(HOW TO COMPLETE THIS TASK)
Repeat the lines below exactly as they appear, but leave out the images.

*** DATA SHOWN ***

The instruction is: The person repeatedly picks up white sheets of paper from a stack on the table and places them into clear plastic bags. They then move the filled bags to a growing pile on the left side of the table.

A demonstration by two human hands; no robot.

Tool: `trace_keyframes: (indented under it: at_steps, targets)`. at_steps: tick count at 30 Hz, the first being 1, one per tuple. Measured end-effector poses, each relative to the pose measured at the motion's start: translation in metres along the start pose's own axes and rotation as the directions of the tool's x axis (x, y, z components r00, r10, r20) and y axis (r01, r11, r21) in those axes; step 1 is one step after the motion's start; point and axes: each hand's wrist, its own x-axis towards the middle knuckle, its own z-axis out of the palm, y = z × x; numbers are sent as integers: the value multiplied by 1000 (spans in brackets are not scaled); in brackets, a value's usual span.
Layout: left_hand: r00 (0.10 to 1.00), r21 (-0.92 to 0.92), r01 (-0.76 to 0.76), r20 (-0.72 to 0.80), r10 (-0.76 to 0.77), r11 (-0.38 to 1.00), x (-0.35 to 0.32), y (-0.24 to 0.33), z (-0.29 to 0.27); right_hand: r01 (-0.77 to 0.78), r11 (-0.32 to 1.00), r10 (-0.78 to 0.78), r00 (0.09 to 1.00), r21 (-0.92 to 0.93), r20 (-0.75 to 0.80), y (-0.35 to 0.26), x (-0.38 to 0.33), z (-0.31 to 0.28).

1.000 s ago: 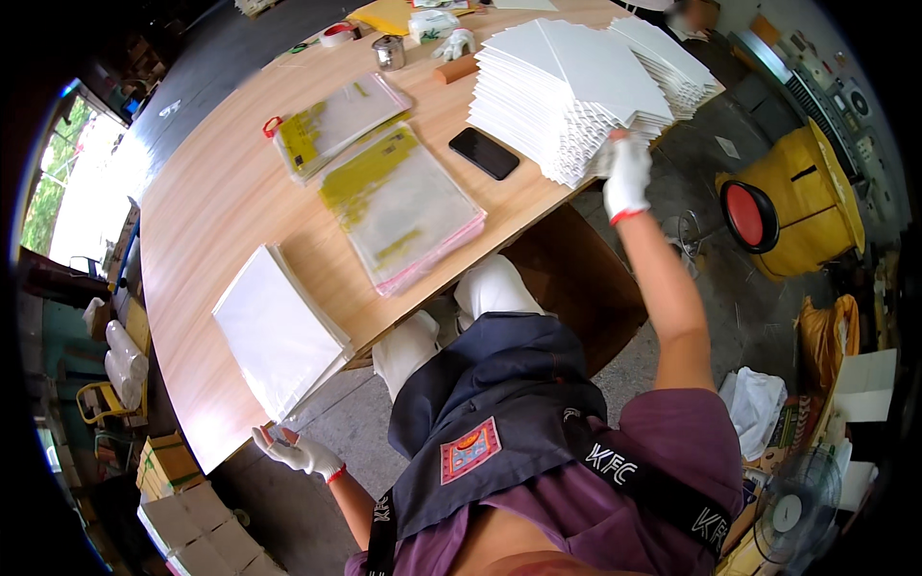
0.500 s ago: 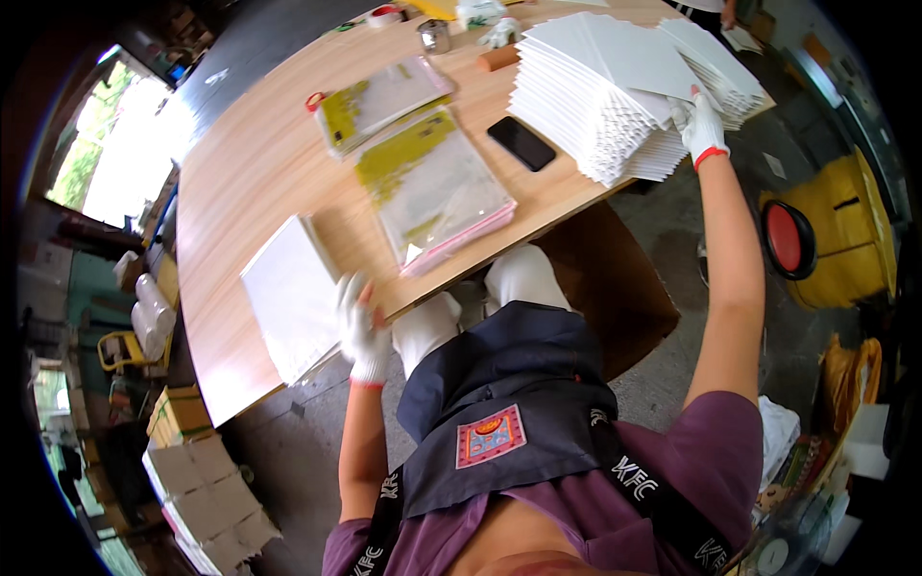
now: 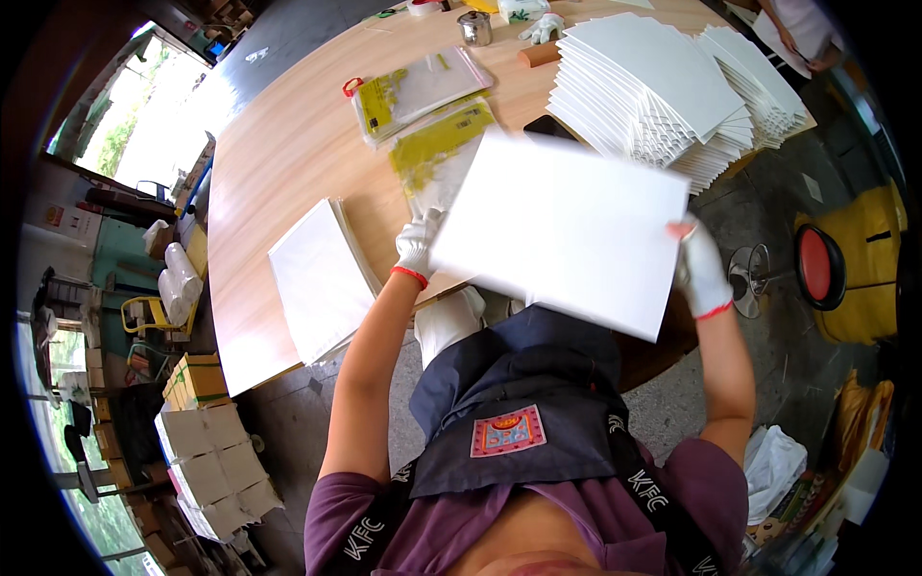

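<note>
A white rectangular board [image 3: 567, 230], slightly smeared by motion, is held up over the table's front edge. My right hand [image 3: 703, 269], in a white glove with a red cuff, grips its right edge. My gloved left hand [image 3: 420, 245] has curled fingers at the board's left edge, beside the clear plastic bags; which of them it grips is hidden. Those bags [image 3: 437, 149], printed yellow-green, lie partly under the board. A fanned pile of similar white boards [image 3: 643, 77] rests at the far right. Left of my left hand lies a low stack of white boards [image 3: 322, 278].
Behind the bags is another bag stack [image 3: 418, 86] with a red-handled tool [image 3: 352, 86]. A dark phone [image 3: 547, 127] shows partly past the board. A metal cup [image 3: 474, 29], brown roll [image 3: 538, 55] and spare glove [image 3: 544, 27] stand farther back. Another person's hand [image 3: 823, 60] is at far right.
My right hand has brought a white board from the far-right pile to the middle, near me. My left hand has moved from the left stack toward the board and bags. The view has shifted slightly.
</note>
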Motion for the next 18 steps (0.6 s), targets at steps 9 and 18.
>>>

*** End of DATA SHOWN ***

(COMPLETED TASK)
The instruction is: The person repeatedly picks up white sheets of paper from a stack on the table and places them into clear plastic bags. They then move the filled bags to a growing pile on the left side of the table.

A demonstration by two human hands; no robot.

Tool: `trace_keyframes: (indented under it: at_steps, targets)`. at_steps: tick count at 30 Hz, the first being 1, one per tuple. Measured end-effector poses, each relative to the pose measured at the motion's start: translation in metres along the start pose's own axes and rotation as the directions of the tool's x axis (x, y, z components r00, r10, r20) and y axis (r01, r11, r21) in those axes; step 1 is one step after the motion's start; point and axes: each hand's wrist, its own x-axis towards the middle knuckle, its own z-axis out of the palm, y = z × x; numbers are sent as integers: the value multiplied by 1000 (spans in brackets are not scaled); in brackets, a value's usual span.
Layout: left_hand: r00 (0.10 to 1.00), r21 (-0.92 to 0.92), r01 (-0.76 to 0.76), r20 (-0.72 to 0.80), r10 (-0.76 to 0.77), r11 (-0.38 to 1.00), x (-0.35 to 0.32), y (-0.24 to 0.33), z (-0.29 to 0.27); right_hand: r01 (-0.77 to 0.78), r11 (-0.32 to 1.00), r10 (-0.78 to 0.78), r00 (0.09 to 1.00), r21 (-0.92 to 0.93), r20 (-0.75 to 0.80), y (-0.35 to 0.26), x (-0.38 to 0.33), z (-0.31 to 0.28).

1.000 s ago: 
0.500 s ago: 
now: 

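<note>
A white rectangular board [image 3: 567, 230], slightly smeared by motion, is held up over the table's front edge. My right hand [image 3: 703, 269], in a white glove with a red cuff, grips its right edge. My gloved left hand [image 3: 420, 245] has curled fingers at the board's left edge, beside the clear plastic bags; which of them it grips is hidden. Those bags [image 3: 437, 149], printed yellow-green, lie partly under the board. A fanned pile of similar white boards [image 3: 643, 77] rests at the far right. Left of my left hand lies a low stack of white boards [image 3: 322, 278].
Behind the bags is another bag stack [image 3: 418, 86] with a red-handled tool [image 3: 352, 86]. A dark phone [image 3: 547, 127] shows partly past the board. A metal cup [image 3: 474, 29], brown roll [image 3: 538, 55] and spare glove [image 3: 544, 27] stand farther back. Another person's hand [image 3: 823, 60] is at far right.
My right hand has brought a white board from the far-right pile to the middle, near me. My left hand has moved from the left stack toward the board and bags. The view has shifted slightly.
</note>
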Motion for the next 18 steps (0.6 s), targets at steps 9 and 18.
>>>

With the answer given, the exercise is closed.